And here we are, chasing down another random dirtbag. This is not Ember. There are plenty of other groups—groups specifically chartered for these activities—that should be out here instead of us. This is not what Ember was conceived for.”

“Snatching al-Fahkoury is not the type of op you give to the B-team. This is a direct action mission—exactly what Ember was conceived for.”

She disengaged from her rifle and looked at him. “How is taking al-Fahkoury related to surveilling Trugga two weeks ago in Nigeria? Or Mali Haswani in Qatar before that, or Din Tuluk Amin in Malaysia before that?”

“They’re all terrorists, Elizabeth,” he said, his irritation rising. “That’s what we do—we find and stop terrorists.”
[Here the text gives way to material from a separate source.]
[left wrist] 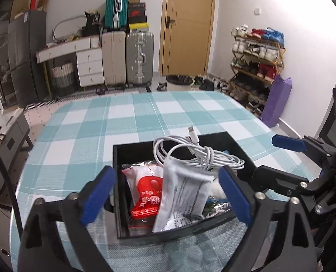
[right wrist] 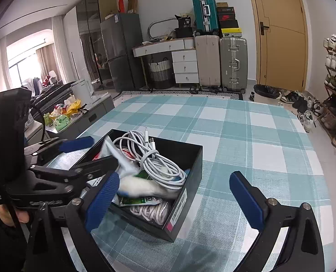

She shook her head. “They’re all unrelated terrorists. Can’t you see it? Jarvis is running Ember ragged chasing flies. Go here, check on this guy. Now stop, pack up, and go over there and check on that guy. Hold on, change of plans, go watch this other new guy instead. Okay, now shoot him. Thanks. Hurry up, pack your bags, time to surveil the next guy . . . It’s ridiculous.”

“That’s what counterterrorism is,” he said, exasperated. “That’s how it works in the IC.”

“That’s how it works for the intelligence community as a whole, but that’s not what we do—or not what we used to do. It’s not why Ember was conceived.”

He sighed. “Okay, fine, I’ll play along. Tell me, what is it that we should be doing?”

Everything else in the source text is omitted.